Ambas sacaron sus teléfonos, se arreglaron el pelo y empezaron a hacer poses monas: haciendo pucheritos, poniendo ojos de cervatillo y adoptando diversas posturas adorables.

Al ver lo bien que se lo pasaban, Liu Chenzhen también pidió un selfie a gritos, metiéndose entre las dos chicas.

Puso una cara de miedo como si fuera a devorarlas, y clic.

—¡Déjame ver al chico más guapo del Mar del Este!
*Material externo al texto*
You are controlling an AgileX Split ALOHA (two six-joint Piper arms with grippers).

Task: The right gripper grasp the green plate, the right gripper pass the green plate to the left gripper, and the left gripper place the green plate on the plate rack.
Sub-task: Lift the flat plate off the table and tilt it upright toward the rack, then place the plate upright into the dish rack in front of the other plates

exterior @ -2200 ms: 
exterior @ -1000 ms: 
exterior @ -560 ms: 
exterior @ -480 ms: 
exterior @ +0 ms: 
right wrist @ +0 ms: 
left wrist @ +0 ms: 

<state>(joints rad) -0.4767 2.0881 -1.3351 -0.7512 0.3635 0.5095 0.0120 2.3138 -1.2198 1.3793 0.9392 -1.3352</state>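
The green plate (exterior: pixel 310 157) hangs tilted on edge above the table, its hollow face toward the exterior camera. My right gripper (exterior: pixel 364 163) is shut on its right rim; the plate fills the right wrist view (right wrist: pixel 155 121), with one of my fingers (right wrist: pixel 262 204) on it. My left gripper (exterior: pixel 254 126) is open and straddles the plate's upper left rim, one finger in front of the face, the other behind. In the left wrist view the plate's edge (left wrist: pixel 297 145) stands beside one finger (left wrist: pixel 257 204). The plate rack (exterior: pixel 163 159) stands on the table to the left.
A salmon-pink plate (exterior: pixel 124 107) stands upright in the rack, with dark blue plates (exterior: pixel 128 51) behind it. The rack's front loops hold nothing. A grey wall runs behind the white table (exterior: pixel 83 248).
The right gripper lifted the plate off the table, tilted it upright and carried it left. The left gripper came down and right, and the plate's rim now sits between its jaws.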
—Lin Xueting acababa de hacerle la foto a Liu Chenzhen y quería admirar su gallarda pose.

—¡Jajá!

—Lin Xueting se echó a reír con Qin Lu al ver al chico del Mar del Este en la foto—: ¿Sabes cómo se llama esto?

—¿Mmm?

—¡¿La Bella y la Bestia?!

Los tres jugaron un rato en el campo de colza, y de repente se armó un revuelo en la calle, con un grupo de chicos coreanos rodeando a una angustiada belleza coreana.